# [YOUR ASSIGNMENT]
When you reach the listing, restate it word for word, leaving nothing out.

# [SOURCE RECORDS]
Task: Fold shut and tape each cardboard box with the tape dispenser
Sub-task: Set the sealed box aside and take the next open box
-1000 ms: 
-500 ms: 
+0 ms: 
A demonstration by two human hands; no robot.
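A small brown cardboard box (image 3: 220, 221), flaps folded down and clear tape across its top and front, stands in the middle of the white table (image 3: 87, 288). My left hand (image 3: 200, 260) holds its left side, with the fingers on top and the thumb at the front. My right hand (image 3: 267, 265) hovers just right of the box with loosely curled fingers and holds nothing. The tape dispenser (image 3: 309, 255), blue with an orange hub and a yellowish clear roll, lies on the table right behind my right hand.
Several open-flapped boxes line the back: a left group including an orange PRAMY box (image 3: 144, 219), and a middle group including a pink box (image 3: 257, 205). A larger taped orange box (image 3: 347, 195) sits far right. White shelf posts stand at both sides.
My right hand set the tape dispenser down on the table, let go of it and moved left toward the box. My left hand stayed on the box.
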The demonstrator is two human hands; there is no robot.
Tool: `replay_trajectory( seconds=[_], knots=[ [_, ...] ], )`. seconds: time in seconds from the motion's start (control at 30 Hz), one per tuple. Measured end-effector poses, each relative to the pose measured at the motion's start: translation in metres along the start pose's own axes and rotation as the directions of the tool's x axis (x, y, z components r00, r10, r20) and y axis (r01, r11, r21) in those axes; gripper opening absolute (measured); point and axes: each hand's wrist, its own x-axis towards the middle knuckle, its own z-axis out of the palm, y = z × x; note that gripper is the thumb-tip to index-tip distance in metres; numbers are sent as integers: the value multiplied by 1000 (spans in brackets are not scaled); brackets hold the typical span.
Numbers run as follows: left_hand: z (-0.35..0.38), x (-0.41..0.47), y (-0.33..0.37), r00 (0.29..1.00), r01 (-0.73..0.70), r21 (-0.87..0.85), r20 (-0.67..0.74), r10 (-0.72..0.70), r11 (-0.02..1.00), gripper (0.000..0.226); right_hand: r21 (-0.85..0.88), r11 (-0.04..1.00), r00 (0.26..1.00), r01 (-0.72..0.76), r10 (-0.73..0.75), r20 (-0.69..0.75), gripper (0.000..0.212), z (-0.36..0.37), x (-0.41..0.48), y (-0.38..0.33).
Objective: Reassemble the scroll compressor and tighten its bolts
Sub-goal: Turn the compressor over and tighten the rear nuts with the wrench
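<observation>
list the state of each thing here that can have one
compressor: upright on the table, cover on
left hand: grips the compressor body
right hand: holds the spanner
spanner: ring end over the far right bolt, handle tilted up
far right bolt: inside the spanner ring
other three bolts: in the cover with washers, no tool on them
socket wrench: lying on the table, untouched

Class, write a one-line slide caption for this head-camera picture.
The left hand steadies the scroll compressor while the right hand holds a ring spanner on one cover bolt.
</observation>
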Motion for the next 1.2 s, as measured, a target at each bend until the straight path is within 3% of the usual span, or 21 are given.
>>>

# [ANSWER SECTION]
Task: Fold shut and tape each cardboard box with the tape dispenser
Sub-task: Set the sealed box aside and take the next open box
-1000 ms: 
-500 ms: 
+0 ms: 
A demonstration by two human hands; no robot.
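A small brown cardboard box (image 3: 220, 221), flaps folded down and clear tape across its top and front, stands in the middle of the white table (image 3: 87, 288). My left hand (image 3: 200, 260) holds its left side, with the fingers on top and the thumb at the front. My right hand (image 3: 267, 265) hovers just right of the box with loosely curled fingers and holds nothing. The tape dispenser (image 3: 309, 255), blue with an orange hub and a yellowish clear roll, lies on the table right behind my right hand.
Several open-flapped boxes line the back: a left group including an orange PRAMY box (image 3: 144, 219), and a middle group including a pink box (image 3: 257, 205). A larger taped orange box (image 3: 347, 195) sits far right. White shelf posts stand at both sides.
My right hand set the tape dispenser down on the table, let go of it and moved left toward the box. My left hand stayed on the box.
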The demonstrator is two human hands; there is no robot.
Tool: `replay_trajectory( seconds=[_], knots=[ [_, ...] ], )`. seconds: time in seconds from the motion's start (control at 30 Hz), one per tuple. Measured end-effector poses, each relative to the pose measured at the motion's start: translation in metres along the start pose's own axes and rotation as the directions of the tool's x axis (x, y, z components r00, r10, r20) and y axis (r01, r11, r21) in those axes; gripper opening absolute (measured); point and axes: each hand's wrist, its own x-axis towards the middle knuckle, its own z-axis out of the palm, y = z × x; note that gripper is the thumb-tip to index-tip distance in metres; numbers are sent as integers: the value multiplied by 1000 (spans in brackets are not scaled); brackets hold the typical span.
Numbers run as follows: left_hand: z (-0.35..0.38), x (-0.41..0.47), y (-0.33..0.37), r00 (0.29..1.00), r01 (-0.73..0.70), r21 (-0.87..0.85), r20 (-0.67..0.74), r10 (-0.72..0.70), r11 (-0.02..1.00), gripper (0.000..0.226); right_hand: r21 (-0.85..0.88), r11 (-0.04..1.00), r00 (0.26..1.00), r01 (-0.72..0.76), r10 (-0.73..0.75), r20 (-0.69..0.75), gripper (0.000..0.212), z (-0.36..0.37), x (-0.41..0.48), y (-0.38..0.33).
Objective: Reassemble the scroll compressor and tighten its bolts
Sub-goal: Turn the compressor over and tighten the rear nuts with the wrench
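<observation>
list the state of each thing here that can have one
compressor: upright on the table, cover on
left hand: grips the compressor body
right hand: holds the spanner
spanner: ring end over the far right bolt, handle tilted up
far right bolt: inside the spanner ring
other three bolts: in the cover with washers, no tool on them
socket wrench: lying on the table, untouched

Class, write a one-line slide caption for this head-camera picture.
The left hand steadies the scroll compressor while the right hand holds a ring spanner on one cover bolt.
</observation>
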Motion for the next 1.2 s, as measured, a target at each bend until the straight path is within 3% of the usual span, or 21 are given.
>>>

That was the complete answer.